How healthy are your windows?

This is not a question posed to Facilities Managers very often but the affect that windows have on the working environment is not to be under estimated.

More than any other building aspect, windows have an impact on everything we do. It is not human nature to be sealed away in a box and so it is the windows in our surrounding environment that broaden our working and living experience.

The period we have been through, when architectural glazing dominated design, has highlighted both the pros and cons of the use of glass. In general, does glazing help us to work ‘healthily’ or does it have a negatively affect upon us? The issues with glass all revolve around the fact that it is, in the main, transparent. We can see through it and at the same time, the sun streams through it. We want the natural daylight, however it comes with rays that do not help us study and work.

Now, there’s an interesting term; natural daylight. Architects have re-invented it in the last decade and in some fields like education they call it ‘Daylighting’. Designers have been telling FMs what they already knew, that daylight and outlook are good for staff and help people perform better. There has been plenty written about this over the years. For instance, a study undertaken in 2003 by Heschong Malone Group found that workers in a Call Centre – a pressurised environment where productivity is key – performed 6% faster when their external view was good. An earlier study by the same organisation, this time in the educational field found that a group of people learning under most natural daylight progressed 20% faster than those subjected to the least daylight.

So natural daylight has a positive affect and the feel-good factor contributes to the overall feeling of wellness. However, daylight inevitably comes with that negative side effect – glare. In a series of mini-tests covering memory, mental function and visual acuity undertaken by Heschong Malone, glare showed up as the key factor. The participants performed up to 17% worse in memory and 21% worse in mental function and visual acuity when glare was prevalent.

Eyes are a key factor in a healthy working environment, particularly for those working on computers. The most frequently reported workplace symptom is eyestrain at 78% and eye and vision problems are experienced by three quarters of all computer workers. Eyestrain very often leads on to more serious health problems and illness and glare is a major contributor to this.

The final factor in the equation of how ‘healthy’ windows are is heat gain. This will almost certainly become more of an issue with the generally accepted forecast that summers are going to get hotter in the UK resulting in the Government issuing a ‘Heatwave’ guide.

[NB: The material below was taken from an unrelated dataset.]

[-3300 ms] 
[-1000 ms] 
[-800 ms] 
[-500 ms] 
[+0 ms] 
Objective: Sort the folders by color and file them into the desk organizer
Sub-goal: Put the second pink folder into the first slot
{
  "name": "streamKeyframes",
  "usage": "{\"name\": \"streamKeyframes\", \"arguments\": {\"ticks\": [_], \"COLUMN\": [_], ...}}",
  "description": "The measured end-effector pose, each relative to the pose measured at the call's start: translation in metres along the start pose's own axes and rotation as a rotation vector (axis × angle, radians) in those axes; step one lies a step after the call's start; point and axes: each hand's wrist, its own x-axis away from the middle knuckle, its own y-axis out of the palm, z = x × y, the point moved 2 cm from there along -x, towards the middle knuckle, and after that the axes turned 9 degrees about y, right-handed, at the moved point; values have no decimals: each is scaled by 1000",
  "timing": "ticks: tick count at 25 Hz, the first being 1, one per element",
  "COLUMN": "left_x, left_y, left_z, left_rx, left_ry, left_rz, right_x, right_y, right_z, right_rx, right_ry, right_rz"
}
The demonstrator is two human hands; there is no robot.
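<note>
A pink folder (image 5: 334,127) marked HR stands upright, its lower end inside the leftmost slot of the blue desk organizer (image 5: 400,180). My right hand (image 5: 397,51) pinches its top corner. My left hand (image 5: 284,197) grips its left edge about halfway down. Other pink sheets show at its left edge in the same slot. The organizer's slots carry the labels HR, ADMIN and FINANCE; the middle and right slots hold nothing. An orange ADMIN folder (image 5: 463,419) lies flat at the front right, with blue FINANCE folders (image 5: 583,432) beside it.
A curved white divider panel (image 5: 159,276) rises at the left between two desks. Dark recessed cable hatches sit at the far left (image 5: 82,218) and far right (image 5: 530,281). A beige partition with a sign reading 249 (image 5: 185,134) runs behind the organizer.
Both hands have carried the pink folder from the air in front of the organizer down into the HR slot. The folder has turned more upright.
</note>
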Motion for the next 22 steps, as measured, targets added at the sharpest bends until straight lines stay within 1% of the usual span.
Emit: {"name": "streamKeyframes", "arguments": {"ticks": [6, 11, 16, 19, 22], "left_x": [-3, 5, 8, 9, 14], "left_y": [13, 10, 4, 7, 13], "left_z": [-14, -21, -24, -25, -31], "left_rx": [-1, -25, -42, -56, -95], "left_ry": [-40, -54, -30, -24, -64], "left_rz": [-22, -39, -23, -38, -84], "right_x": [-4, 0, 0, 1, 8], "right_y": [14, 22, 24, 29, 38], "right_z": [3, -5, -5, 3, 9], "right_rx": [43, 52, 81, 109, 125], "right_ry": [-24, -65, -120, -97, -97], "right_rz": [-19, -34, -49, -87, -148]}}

When people are excessively hot at work not only does productivity drop but accidents are more likely to happen. A study undertaken by Wyon et al in the USA some while ago found that at 75°F productivity fell by 40% when compared to 68°F. Another study by Vernon et al, based on the same temperature differentials, showed that accidents are 30% more likely to occur. Low productivity and health problems created by excess heat and glare are a drain on resource and a costly burden on any organisation’s budget.

Transmitted heat can render areas near windows as non-working areas when a study by Hartkopf found that a window location is one of the main influences leading to a 20 – 25% reduction in staff health complaints.

Is there a solution to the negative affects of glazing on the working environment? Some people feel that closing blinds is the solution but this reduces natural daylight (the single biggest contributor to the feeling of wellbeing) and can create greater glare issues. In any case, closing the blinds does not stop the heat rays from entering the building – so doing this only delays the inevitable.

This is where the latest innovations in solar control window film technology come in. Window film works on the simple premise that it is better to keep the extremes of glare and heat out of the building in the first place. Such are the developments that there are effective solar control window films that allow through almost as much natural daylight as glass.

And one last factor. When heat is allowed into the workplace inevitably fans, cooling devices and air conditioning are switched on and switched up  to disperse it. This adds to the building’s carbon footprint and wastes energy.

So applying solar control window film can result in a healthier bank balance too.